What you need to do: For this exercise, repeat the whole listing below exactly. Leave the pictures out.

Available data:
[Start of section]

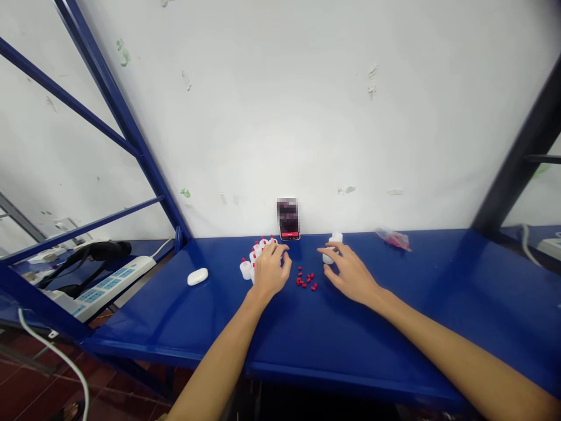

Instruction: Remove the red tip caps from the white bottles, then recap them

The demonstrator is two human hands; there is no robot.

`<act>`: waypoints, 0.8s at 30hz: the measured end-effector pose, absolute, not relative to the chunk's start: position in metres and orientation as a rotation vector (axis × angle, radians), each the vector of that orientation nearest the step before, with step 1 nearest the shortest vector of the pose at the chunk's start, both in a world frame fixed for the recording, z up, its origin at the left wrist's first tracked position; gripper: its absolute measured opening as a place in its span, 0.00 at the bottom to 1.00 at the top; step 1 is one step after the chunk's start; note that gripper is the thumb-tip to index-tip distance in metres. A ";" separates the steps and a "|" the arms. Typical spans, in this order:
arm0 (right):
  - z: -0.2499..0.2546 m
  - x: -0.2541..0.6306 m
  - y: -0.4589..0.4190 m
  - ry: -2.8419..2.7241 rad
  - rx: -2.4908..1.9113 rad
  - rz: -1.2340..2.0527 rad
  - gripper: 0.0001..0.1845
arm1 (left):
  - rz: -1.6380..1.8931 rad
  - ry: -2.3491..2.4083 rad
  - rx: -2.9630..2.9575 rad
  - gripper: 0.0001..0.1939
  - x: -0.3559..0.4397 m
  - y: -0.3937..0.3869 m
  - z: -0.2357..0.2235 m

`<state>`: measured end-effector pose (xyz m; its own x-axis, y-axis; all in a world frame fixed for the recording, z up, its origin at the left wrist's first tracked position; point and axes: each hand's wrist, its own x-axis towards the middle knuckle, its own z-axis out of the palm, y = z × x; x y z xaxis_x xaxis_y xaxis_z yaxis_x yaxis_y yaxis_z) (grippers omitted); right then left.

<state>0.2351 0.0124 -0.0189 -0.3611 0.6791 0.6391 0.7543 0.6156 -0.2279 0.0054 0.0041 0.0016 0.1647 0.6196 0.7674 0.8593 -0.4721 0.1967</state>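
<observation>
My left hand (272,269) is over the right side of a cluster of small white bottles with red caps (246,269). Its fingers are curved and apart, with nothing visible between them; it hides part of the cluster. My right hand (348,270) reaches in from the right, fingers spread, beside small white bottles (336,237) at the back of the table. Whether its fingers touch the nearest bottle is unclear. Several loose red caps (304,283) lie scattered on the blue table between both hands.
A phone (288,219) leans upright against the wall. To the left lies a white rounded case (197,276), and a clear plastic bag with red contents (394,239) is at back right. Beyond the blue frame are a power strip (114,283) and black headphones (103,252).
</observation>
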 end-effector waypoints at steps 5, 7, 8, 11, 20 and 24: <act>-0.020 0.228 0.006 -2.126 -1.006 -0.065 0.19 | -1.193 -1.549 -2.229 0.10 0.010 0.001 0.000; -0.020 0.227 0.005 -2.136 -0.981 -0.039 0.19 | -1.200 -1.557 -2.233 0.10 0.011 0.001 0.000; -0.021 0.226 0.004 -2.140 -0.967 -0.026 0.18 | -1.210 -1.557 -2.231 0.10 0.012 0.001 0.000; -0.019 0.225 0.002 -2.145 -0.924 0.017 0.18 | -1.280 -1.514 -2.221 0.10 0.010 0.002 0.001; -0.004 0.209 -0.021 -2.189 -0.617 0.269 0.21 | -2.023 -1.131 -2.234 0.09 0.029 -0.017 0.003; -0.008 0.197 -0.027 -2.085 -0.427 0.370 0.20 | -2.975 -1.182 -2.125 0.13 0.065 -0.021 0.011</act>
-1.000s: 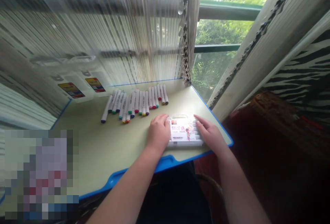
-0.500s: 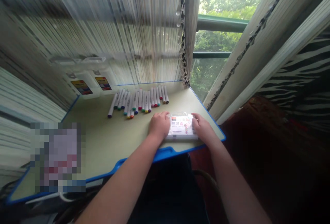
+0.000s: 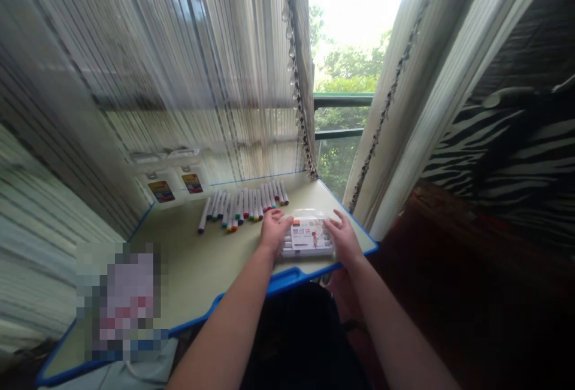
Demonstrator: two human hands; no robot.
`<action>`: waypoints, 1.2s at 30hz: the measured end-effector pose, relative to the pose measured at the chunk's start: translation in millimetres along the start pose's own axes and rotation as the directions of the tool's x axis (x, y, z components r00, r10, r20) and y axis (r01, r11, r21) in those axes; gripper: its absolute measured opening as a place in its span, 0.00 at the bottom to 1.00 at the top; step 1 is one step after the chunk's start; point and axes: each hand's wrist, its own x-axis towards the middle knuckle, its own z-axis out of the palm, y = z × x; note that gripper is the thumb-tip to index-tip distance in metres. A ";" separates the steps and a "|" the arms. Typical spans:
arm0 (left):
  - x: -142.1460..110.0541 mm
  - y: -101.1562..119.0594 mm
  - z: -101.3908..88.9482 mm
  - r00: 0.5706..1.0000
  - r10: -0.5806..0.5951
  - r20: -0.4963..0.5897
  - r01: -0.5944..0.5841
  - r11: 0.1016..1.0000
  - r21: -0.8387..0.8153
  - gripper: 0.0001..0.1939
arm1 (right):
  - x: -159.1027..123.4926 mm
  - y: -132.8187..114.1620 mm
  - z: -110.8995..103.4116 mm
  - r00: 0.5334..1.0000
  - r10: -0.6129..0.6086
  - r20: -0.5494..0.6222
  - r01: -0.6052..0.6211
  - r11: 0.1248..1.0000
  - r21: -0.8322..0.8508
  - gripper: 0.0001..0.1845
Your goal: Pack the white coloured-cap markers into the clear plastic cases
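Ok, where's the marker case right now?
In the head view, the marker case lies near the front right edge of the desk, between the left hand and right hand, with the row of markers beyond it to the left.

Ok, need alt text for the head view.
The left hand and right hand sit at either end of a clear plastic marker case on a pale green desk with blue edging. A row of white markers with coloured tips lies beyond it, beside a sheer striped curtain and a window showing trees.
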 end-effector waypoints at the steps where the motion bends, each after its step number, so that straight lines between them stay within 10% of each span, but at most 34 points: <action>1: -1.0 2.0 -0.5 0.996 -0.069 0.057 0.075 0.991 -0.110 0.13 | -0.4 -0.7 0.4 0.998 0.036 0.049 -0.040 0.996 0.081 0.37; 6: -10.6 15.6 -2.0 0.908 -0.107 0.405 0.216 0.948 -0.235 0.14 | -4.3 -7.8 -1.8 0.978 0.004 0.207 -0.062 0.960 0.273 0.31; 11: -38.6 29.4 -15.0 0.919 0.125 0.374 -0.029 0.967 -0.252 0.26 | -27.2 -19.1 -9.8 0.977 -0.132 0.169 0.075 0.949 0.308 0.33; 23: -162.9 21.2 -85.4 0.922 0.250 0.296 -0.272 0.962 0.033 0.21 | -129.8 -34.6 -34.4 0.818 -0.293 0.495 0.262 0.956 0.133 0.23; 29: -154.9 40.6 -98.7 0.809 0.477 0.343 -0.583 0.725 0.367 0.17 | -110.6 -32.6 -13.8 0.668 -0.607 0.431 0.707 0.698 -0.114 0.16; 36: -113.2 14.8 -105.0 0.664 0.624 0.411 -0.696 0.315 0.645 0.16 | -78.6 -1.1 3.9 0.589 -0.671 0.450 0.802 0.555 -0.222 0.16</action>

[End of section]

The answer:
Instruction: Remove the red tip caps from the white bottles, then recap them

The demonstrator is two human hands; there is no robot.

`<act>`: waypoints, 0.8s at 30hz: the measured end-effector pose, absolute, not relative to the chunk's start: position in metres and orientation as a rotation vector (axis × angle, radians), each the vector of that orientation nearest the step before, with step 1 nearest the shortest vector of the pose at the chunk's start, both in a world frame fixed for the recording, z up, its origin at the left wrist's first tracked position; gripper: its absolute measured opening as a place in its span, 0.00 at the bottom to 1.00 at the top; step 1 is one step after the chunk's start; note that gripper is the thumb-tip to index-tip distance in metres. A ";" separates the steps and a "|" the arms. Typical spans, in this order:
arm0 (right):
  - z: -0.2499..0.2546 m
  - x: -0.2541..0.6306 m
  - y: -0.4589..0.4190 m
  - ry: -2.8419..2.7241 rad
  - rx: -2.4908..1.9113 rad
  - rz: -1.2340..2.0527 rad
  - gripper: 0.0001..0.1845
arm1 (left):
  - rz: -1.6380..1.8931 rad
  - ry: -2.3491..2.4083 rad
  - rx: -2.9630..2.9575 rad
  - gripper: 0.0001..0.1939
  - x: -0.3559..0.4397 m
  - y: -0.3937..0.3869 m
  - z: -0.2357..0.2235 m

`<state>`: measured end-effector pose (xyz m; its own x-axis, y-axis; all in a world frame fixed for the recording, z up, its origin at the left wrist's first tracked position; point and axes: each hand's wrist, its own x-axis towards the middle knuckle, its own z-axis out of the palm, y = z × x; x y z xaxis_x xaxis_y xaxis_z yaxis_x yaxis_y yaxis_z) (grippers omitted); right then left.

<state>0.2351 0.0124 -0.0189 -0.3611 0.6791 0.6391 0.7543 0.6156 -0.2279 0.0054 0.0041 0.0016 0.1647 0.6196 0.7674 0.8593 -0.4721 0.1967</state>
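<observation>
My left hand (272,269) is over the right side of a cluster of small white bottles with red caps (246,269). Its fingers are curved and apart, with nothing visible between them; it hides part of the cluster. My right hand (348,270) reaches in from the right, fingers spread, beside small white bottles (336,237) at the back of the table. Whether its fingers touch the nearest bottle is unclear. Several loose red caps (304,283) lie scattered on the blue table between both hands.
A phone (288,219) leans upright against the wall. To the left lies a white rounded case (197,276), and a clear plastic bag with red contents (394,239) is at back right. Beyond the blue frame are a power strip (114,283) and black headphones (103,252).
</observation>
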 end-effector waypoints at steps 5, 7, 8, 11, 20 and 24: <act>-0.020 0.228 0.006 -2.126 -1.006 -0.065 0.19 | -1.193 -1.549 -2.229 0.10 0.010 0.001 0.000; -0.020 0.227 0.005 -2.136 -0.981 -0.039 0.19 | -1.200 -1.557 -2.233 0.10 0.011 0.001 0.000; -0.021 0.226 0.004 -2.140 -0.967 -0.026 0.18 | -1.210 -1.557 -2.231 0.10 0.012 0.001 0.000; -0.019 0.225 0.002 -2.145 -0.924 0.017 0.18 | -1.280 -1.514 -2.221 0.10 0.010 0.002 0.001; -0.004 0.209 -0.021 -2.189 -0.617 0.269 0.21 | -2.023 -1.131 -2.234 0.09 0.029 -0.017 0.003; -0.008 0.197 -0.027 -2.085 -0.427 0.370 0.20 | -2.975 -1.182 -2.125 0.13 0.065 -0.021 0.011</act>
-1.000s: 
-0.500s: 
+0.000s: 
Demonstrator: two human hands; no robot.
`<action>`: waypoints, 1.2s at 30hz: the measured end-effector pose, relative to the pose measured at the chunk's start: translation in millimetres along the start pose's own axes and rotation as the directions of the tool's x axis (x, y, z components r00, r10, r20) and y axis (r01, r11, r21) in those axes; gripper: its absolute measured opening as a place in its span, 0.00 at the bottom to 1.00 at the top; step 1 is one step after the chunk's start; point and axes: each hand's wrist, its own x-axis towards the middle knuckle, its own z-axis out of the palm, y = z × x; note that gripper is the thumb-tip to index-tip distance in metres. A ";" separates the steps and a "|" the arms. Typical spans:
arm0 (left):
  - x: -142.1460..110.0541 mm
  - y: -101.1562..119.0594 mm
  - z: -101.3908..88.9482 mm
  - r00: 0.5706..1.0000
  - r10: -0.5806..0.5951
  - r20: -0.4963..0.5897
  - r01: -0.5944..0.5841
  - r11: 0.1016..1.0000
  - r21: -0.8387..0.8153
  - gripper: 0.0001..0.1939
arm1 (right):
  - x: -159.1027..123.4926 mm
  - y: -132.8187..114.1620 mm
  - z: -110.8995..103.4116 mm
  - r00: 0.5334..1.0000
  - r10: -0.6129..0.6086
  - r20: -0.5494..0.6222
  - r01: -0.6052..0.6211
  - r11: 0.1248..1.0000
  - r21: -0.8322..0.8508
  - gripper: 0.0001..0.1845
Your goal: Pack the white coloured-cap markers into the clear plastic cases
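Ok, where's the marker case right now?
In the head view, the marker case lies near the front right edge of the desk, between the left hand and right hand, with the row of markers beyond it to the left.

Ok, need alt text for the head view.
The left hand and right hand sit at either end of a clear plastic marker case on a pale green desk with blue edging. A row of white markers with coloured tips lies beyond it, beside a sheer striped curtain and a window showing trees.
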 end-effector waypoints at the steps where the motion bends, each after its step number, so that straight lines between them stay within 10% of each span, but at most 34 points: <action>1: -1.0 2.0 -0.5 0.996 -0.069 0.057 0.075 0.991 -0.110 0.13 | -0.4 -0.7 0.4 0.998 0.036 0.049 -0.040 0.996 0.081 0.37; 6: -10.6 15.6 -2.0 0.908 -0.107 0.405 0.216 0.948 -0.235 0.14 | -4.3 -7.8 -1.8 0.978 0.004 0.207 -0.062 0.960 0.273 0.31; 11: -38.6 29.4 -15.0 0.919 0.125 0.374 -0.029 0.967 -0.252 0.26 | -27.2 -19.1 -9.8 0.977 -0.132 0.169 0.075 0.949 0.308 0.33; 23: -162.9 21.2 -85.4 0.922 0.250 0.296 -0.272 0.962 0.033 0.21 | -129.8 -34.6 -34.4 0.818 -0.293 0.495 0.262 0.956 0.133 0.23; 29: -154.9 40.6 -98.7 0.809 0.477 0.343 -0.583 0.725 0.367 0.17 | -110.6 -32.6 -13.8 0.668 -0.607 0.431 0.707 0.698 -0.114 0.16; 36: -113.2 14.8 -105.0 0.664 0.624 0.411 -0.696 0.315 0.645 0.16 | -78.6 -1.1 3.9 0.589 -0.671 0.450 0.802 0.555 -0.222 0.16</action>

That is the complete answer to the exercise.